Who Will You Be Today, Your Authentic Self or …?

September 26, 2009

I’ve long considered writing a book about all the personalities we employ as we go about the days and years of our lives.  Of course, there is the daughter, the employee, the mom and the wife, but there are also more complex versions of all of us that we employ based on the circumstance and our frame of mind at the time. Some show us who we want to be more of and others give us a view into our… well… let’s call it our “self improvement needed” side.

We all lose our way from time to time and, believe me, I am no exception. I’ve recently had an extended encounter with my ‘Over Accommodating’ personality. As many of you know, I speak for a good number of women’s groups around the country.  The churches and organizations who host me can get a very good idea of the subject matter of my talks by first reading The Baglady’s Guide to Elegant Living. In the book I talk about finding your authentic self and living from that place.

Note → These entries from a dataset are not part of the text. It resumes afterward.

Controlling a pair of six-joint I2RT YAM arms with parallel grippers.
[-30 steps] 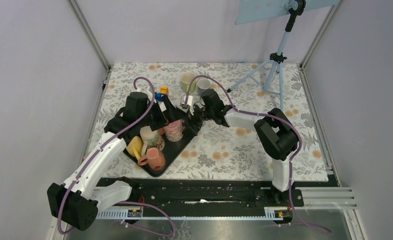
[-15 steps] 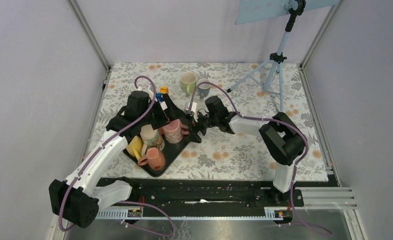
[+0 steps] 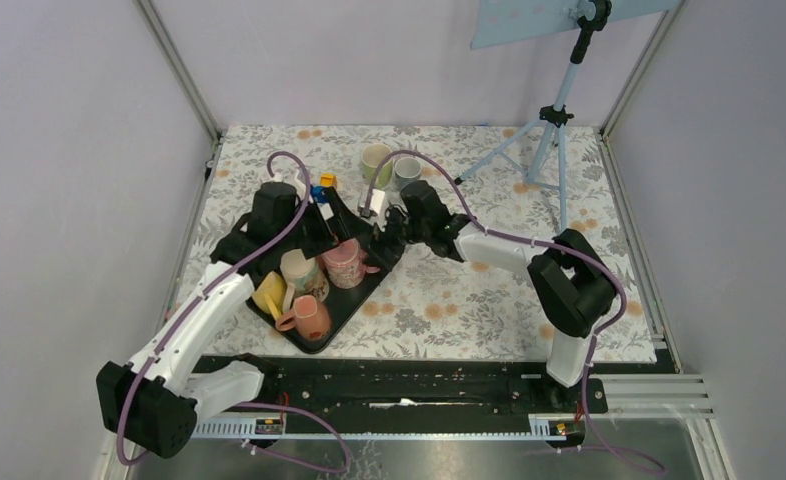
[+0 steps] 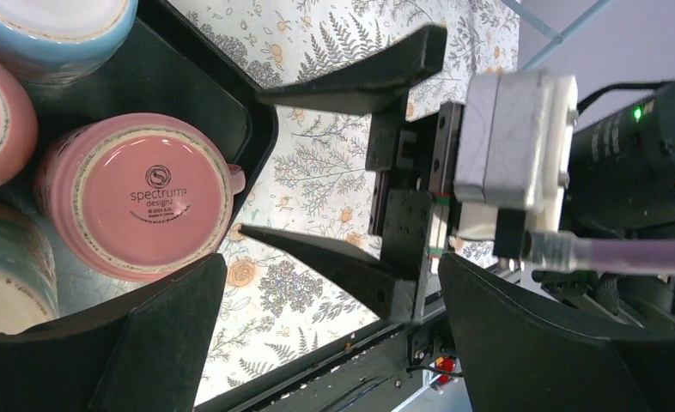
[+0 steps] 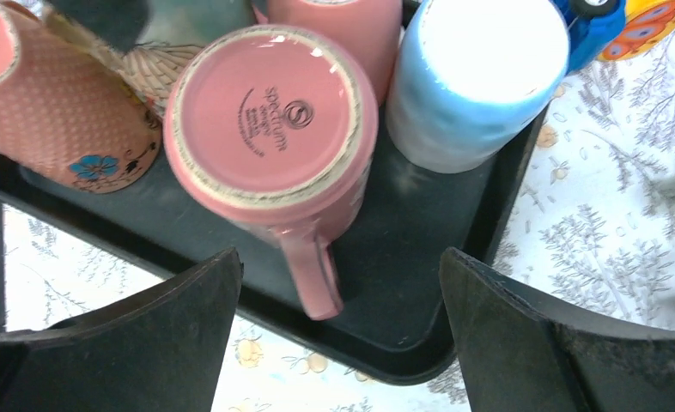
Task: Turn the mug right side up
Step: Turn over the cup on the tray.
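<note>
The pink mug stands upside down at the right corner of the black tray, with its printed base up. It also shows in the left wrist view and the right wrist view. Its handle points toward my right gripper, which is open and hovers just above it with the handle between the fingers, not touching. In the top view the right gripper is at the tray's right edge. My left gripper is open and empty just behind the mug; it also shows in the left wrist view.
The tray also holds an upside-down blue mug, a dotted pink mug on its side, a yellow mug and another pink mug. Green and grey mugs, toy cars and a tripod stand behind.
My right gripper swung a little toward the near side, then back toward the tray's right corner, while its forearm and elbow shifted right. The left arm and the mugs stayed put.
</note>
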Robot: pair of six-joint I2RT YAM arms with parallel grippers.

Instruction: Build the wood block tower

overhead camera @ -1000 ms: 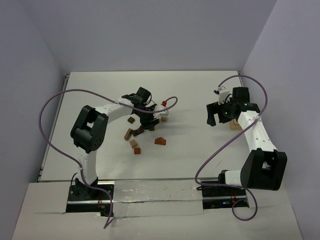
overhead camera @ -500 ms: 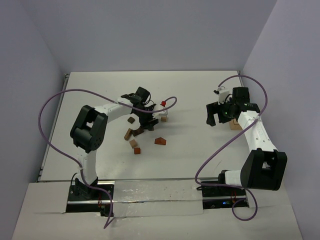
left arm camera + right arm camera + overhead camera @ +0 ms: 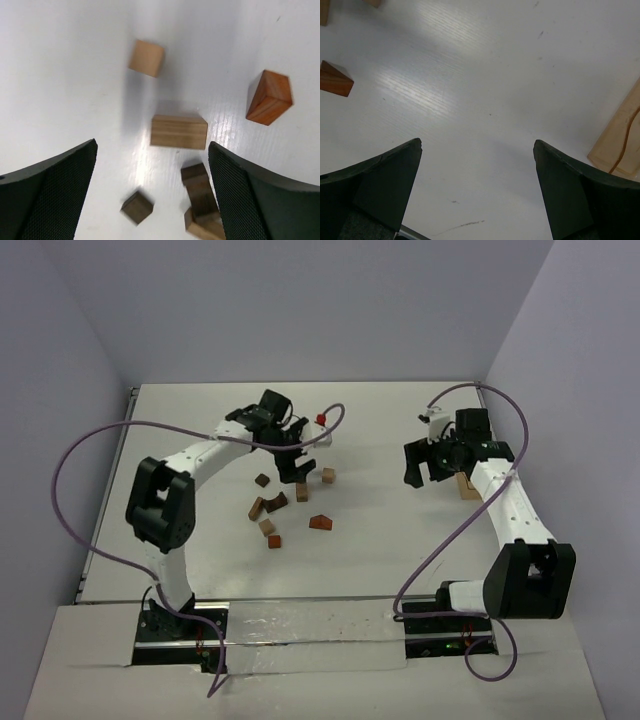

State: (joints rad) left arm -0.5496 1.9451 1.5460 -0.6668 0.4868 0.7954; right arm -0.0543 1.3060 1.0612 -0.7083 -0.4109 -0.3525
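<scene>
zero blocks stacked that i can see: the wood block tower isn't standing anywhere, its pieces lie loose on the table (image 3: 400,560) ahead of the left arm. nearest the bases, a small reddish cube (image 3: 274,540) sits just beside a tan cube (image 3: 267,526), with a reddish wedge (image 3: 320,522) off to the right. next row back: tan bar (image 3: 257,507) just beside a dark jumble (image 3: 277,502), then a flat tan block (image 3: 179,132), a dark cube (image 3: 262,480) and a pale cube (image 3: 327,475). left gripper (image 3: 290,468) hangs above that far group, jaws spread wide, nothing in them. right gripper (image 3: 424,472) is well apart on the other side, also spread wide and empty, just in front of a wooden box (image 3: 466,486).

my read: step in hand is picking the base piece. flat tan block is the sane choice: broad faces, mostly free around it, and the wrist view has it between the fingers. watch the dark jumble just beside one corner; a finger coming down there would scatter it. square the wrist to the block, drop straight, close slow. set it on bare table away from the clutter so later placements have finger room. cubes next, wedge last. right arm best kept out of the way until steadying is needed.
</scene>
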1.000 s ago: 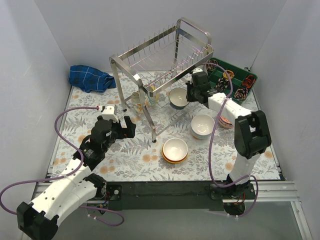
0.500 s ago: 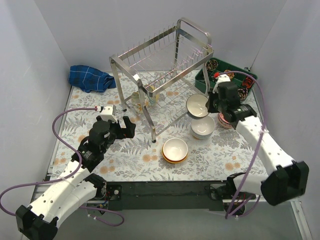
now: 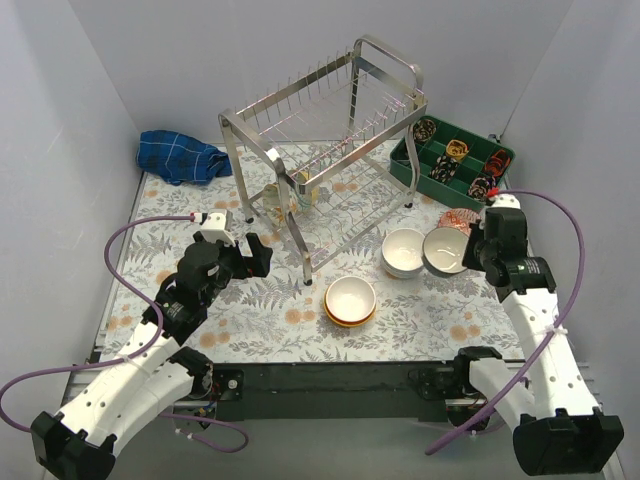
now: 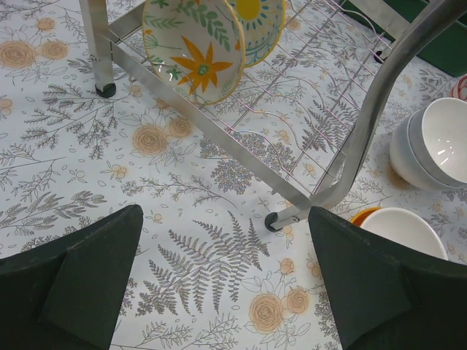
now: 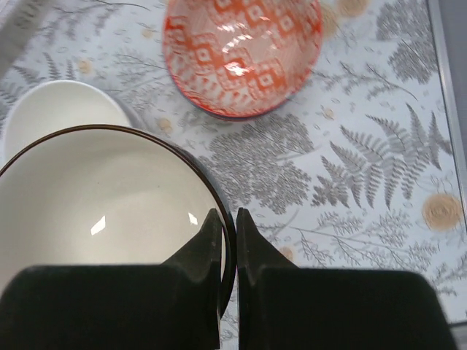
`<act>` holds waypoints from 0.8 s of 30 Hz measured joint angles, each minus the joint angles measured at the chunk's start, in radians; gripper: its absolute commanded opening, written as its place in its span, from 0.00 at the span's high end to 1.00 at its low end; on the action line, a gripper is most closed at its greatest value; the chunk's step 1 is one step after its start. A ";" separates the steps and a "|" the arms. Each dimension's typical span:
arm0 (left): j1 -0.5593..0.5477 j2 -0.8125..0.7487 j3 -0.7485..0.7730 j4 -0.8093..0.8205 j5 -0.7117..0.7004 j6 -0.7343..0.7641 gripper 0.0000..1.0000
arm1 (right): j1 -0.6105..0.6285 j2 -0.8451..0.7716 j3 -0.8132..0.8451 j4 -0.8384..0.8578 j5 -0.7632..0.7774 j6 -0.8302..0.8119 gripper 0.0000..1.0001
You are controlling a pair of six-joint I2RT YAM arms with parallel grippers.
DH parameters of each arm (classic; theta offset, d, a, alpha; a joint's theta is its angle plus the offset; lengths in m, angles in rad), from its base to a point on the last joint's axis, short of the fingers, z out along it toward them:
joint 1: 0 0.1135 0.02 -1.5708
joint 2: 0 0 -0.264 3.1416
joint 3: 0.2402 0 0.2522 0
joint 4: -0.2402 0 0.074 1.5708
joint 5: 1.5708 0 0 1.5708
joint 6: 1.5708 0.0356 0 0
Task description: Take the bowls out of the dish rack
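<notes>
Right gripper [image 5: 228,216] fingers pinched on rim of dark-rimmed cream bowl [image 5: 95,211], bowl just beside white bowl [image 3: 403,250], near red patterned bowl [image 5: 241,51]. Left gripper [image 4: 225,217] fingers spread wide, empty, near front leg of dish rack [image 3: 330,130]. Two floral bowls [image 4: 193,47] on edge in rack's lower tier.

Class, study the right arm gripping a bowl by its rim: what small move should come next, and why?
Probably lower the dark-rimmed bowl onto the tablecloth beside the white bowl. The right gripper is shut on its rim, it is outside the dish rack, and the red patterned bowl lies just beyond, so setting down seems all that remains.
</notes>
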 measured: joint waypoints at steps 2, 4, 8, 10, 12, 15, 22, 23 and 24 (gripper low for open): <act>0.000 -0.002 0.000 0.000 0.001 0.000 0.02 | -0.062 -0.015 -0.027 -0.022 0.002 0.001 0.99; 0.000 -0.008 0.000 0.000 0.002 0.000 0.02 | -0.123 -0.024 -0.046 -0.030 0.012 0.002 0.99; 0.000 -0.022 0.000 0.000 0.003 -0.001 0.02 | -0.196 -0.028 -0.098 0.002 0.043 0.016 0.99; 0.000 -0.026 0.000 0.001 0.003 -0.002 0.02 | -0.223 -0.022 -0.128 0.015 0.045 0.029 0.99; 0.000 -0.029 0.000 0.000 0.003 -0.004 0.02 | -0.248 -0.011 -0.162 0.039 0.044 0.044 0.99; 0.000 -0.035 -0.002 0.000 0.003 -0.005 0.02 | -0.288 0.008 -0.219 0.083 0.044 0.069 0.99; 0.000 -0.059 -0.003 0.000 0.003 -0.005 0.02 | -0.373 0.032 -0.345 0.207 0.034 0.140 0.99; 0.000 -0.062 -0.003 0.000 0.003 -0.005 0.02 | -0.384 0.032 -0.363 0.231 0.034 0.153 0.99; 0.000 -0.065 -0.003 0.000 0.003 -0.005 0.02 | -0.396 0.035 -0.380 0.253 0.033 0.163 0.99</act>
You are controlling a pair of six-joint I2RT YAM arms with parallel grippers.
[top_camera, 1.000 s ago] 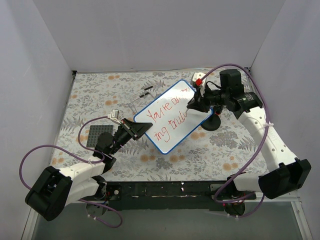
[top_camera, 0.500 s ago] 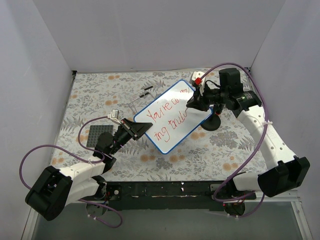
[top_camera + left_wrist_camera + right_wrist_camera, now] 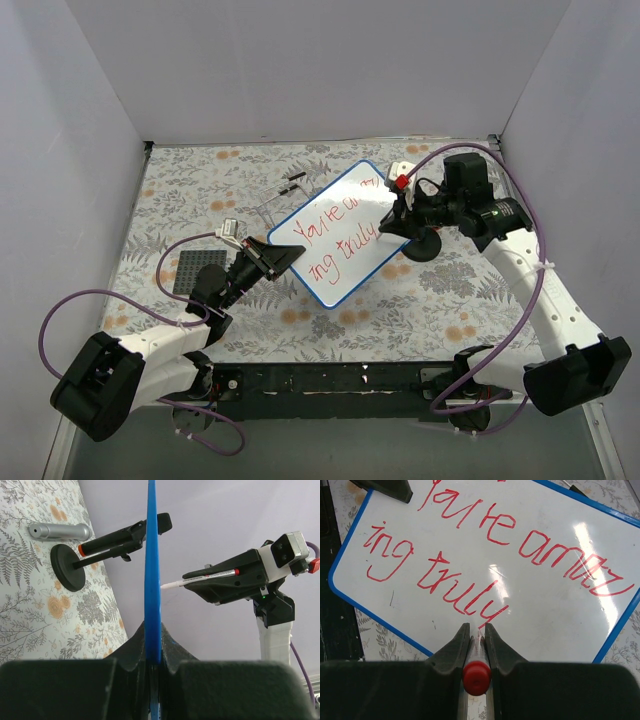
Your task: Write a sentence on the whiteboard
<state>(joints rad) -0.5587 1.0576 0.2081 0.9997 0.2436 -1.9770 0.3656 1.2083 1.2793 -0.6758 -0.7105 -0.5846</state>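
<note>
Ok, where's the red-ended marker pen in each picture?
Top external: the red-ended marker pen is right of centre, over the blue-rimmed white whiteboard, near its right corner.
Left wrist: right of centre, lying sideways, white tip towards the board's edge.
Right wrist: bottom middle, red end facing us.
Shared landmark: that whiteboard.

The whiteboard (image 3: 336,284), a small white rectangle with a blue rim and rounded corners, sits turned diagonally to the right of the dark grey studded plate (image 3: 193,270). The sentence (image 3: 338,235) crosses it in 2 slanted red handwritten lines: "You're amaz" above "ing truly".
</note>
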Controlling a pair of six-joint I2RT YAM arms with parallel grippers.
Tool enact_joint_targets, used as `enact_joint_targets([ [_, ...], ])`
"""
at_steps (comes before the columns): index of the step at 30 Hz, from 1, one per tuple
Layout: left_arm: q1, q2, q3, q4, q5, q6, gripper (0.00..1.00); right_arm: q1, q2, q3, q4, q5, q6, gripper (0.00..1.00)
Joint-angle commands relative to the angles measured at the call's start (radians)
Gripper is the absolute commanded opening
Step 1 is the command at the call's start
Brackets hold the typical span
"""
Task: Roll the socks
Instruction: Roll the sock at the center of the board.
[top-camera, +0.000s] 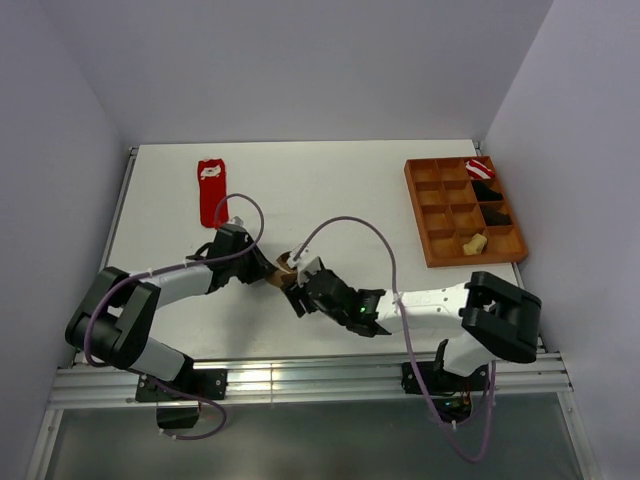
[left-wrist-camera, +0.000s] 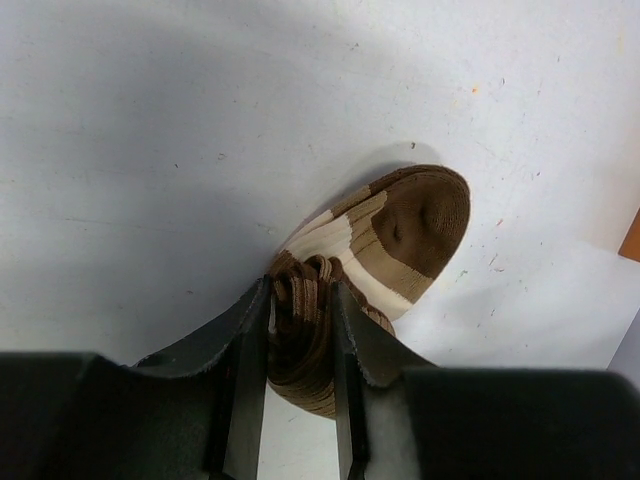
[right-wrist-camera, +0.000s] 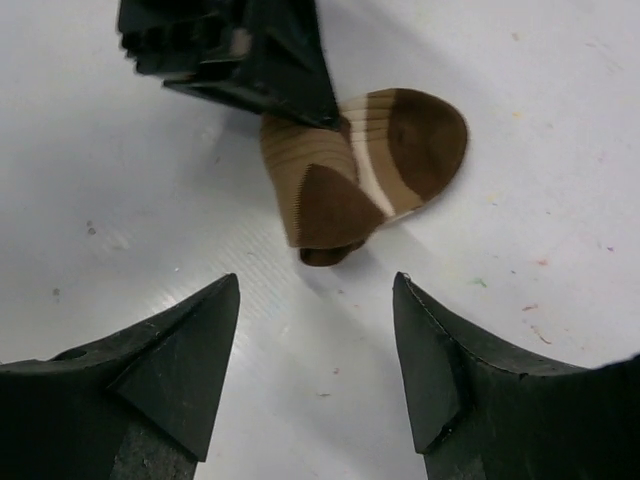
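The brown sock (left-wrist-camera: 400, 225), part rolled w/ toe end loose, sat pinched in left claw (left-wrist-camera: 300, 295), right claw (right-wrist-camera: 316, 282) wide & empty just short of it; red sock (top-camera: 212, 190) lay flat, unrolled, well beyond left claw on desk (top-camera: 330, 190), so most work prob. remained.

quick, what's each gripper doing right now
left gripper: closed on the brown striped sock
right gripper: open, holding nothing, sock just ahead of it
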Motion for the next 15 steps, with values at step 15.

I’m so thankful for the overall freedom that my hosts afford me. We discuss in advance what part of my message will be of most interest to the attendees. I do make notes to speak from and then, once on stage, I let spirit lead me. It is my intent to entertain and, hopefully, impart a bit or two of wisdom to the audiences.

Starting in April, as I prepared to work with a new group, it was requested that I put in writing what I would say, and, trying to be accommodating, I did that. They had other requirements of what I needed to include and so I added and rearranged. We were working back and forth for quite some time and I was beginning to be concerned that in order to meet the restrictions I would either have to memorize or read my talk. That is certainly different than my normal presentation method, but I wanted to be cooperative.

It all kind of snuck up on me, but looking back on it now, I see that I started dragging my feet. Not on just that presentation, but on my work in general. Something just didn’t feel right and I found myself doing everything I could think of to avoid my work.  I’ve been walking around feeling guilty about doing nothing productive, but I just haven’t been able to make myself do much of anything for a couple of months now.

It was only last night that I finally got it, I’d lost my way. I’d forgotten who I was. I’d been so busy trying to be what someone else needed me to be that I forgot who I was. And so it was like I was wandering aimlessly in the desert with no water in sight.  The ‘Over Accommodating’ personality had descended upon me like a thief in the night. Little by little, I had tried to make myself fit into someone else’s truth, and had lost track of myself.

A round peg doesn’t fit into a square hole, but we can sure wear ourselves out trying. And often, as in my case, blindly so. Discovering my true, authentic self, and continuing to live from that place, is my real work.  And whenever I forget, my step will be a little less lively. Inspiration will wane.

Last night, after a barely perceptible four month slide away from my true self, I finally realized that I just couldn’t do it. In my effort to be cooperative, I had abandoned ‘me’. Neither party was at fault. We simply were not compatible.

All it took was remembering my true self and recognizing that I was out of alignment. Once able to see the problem, I got back on the right track. And immediately things changed.  Today my life is once again filled with light. I’m able to work and inspiration has returned.

This Could be Heaven

September 23, 2009

Yesterday, on my way to a seminar in Chicago, I drove all day thru Illinois. What a glorious day it was.  And… I have never seen so many corn fields in my entire life. Gorgeous, lush, green fields of corn covered almost the entire state.  Nestled among them, were pristine, white farm houses and out buildings in the subtle roll of the earth’s terrain.  WOW! What a site to behold.

It brought me back to the memory of watching Field of Dreams several years ago. In the film, famous baseball players from ages gone by appeared to play on the ball diamond made in a cornfield. There was one line in the show that struck me over and over as I drove.  One of the players asked the owner of the field, “Is this heaven?”

The beauty put me in a state of mind that made me feel the same way that baseball player must have felt. We live on an amazingly beautiful planet, in a country where anything is possible for our lives if we put our energy into it. And I realized… in a way, it is heaven.

Today, in Chicago, I couldn’t shake the feeling that all we need to do is to see our lives and our surroundings with new eyes; Eyes that see the magnificence of it all. The human body, the trees, birds, the planet, the love shared among friends are all pretty awesome. 

Heaven is a state of mind available to us every minute. How about this minute, right now? How about choosing heaven.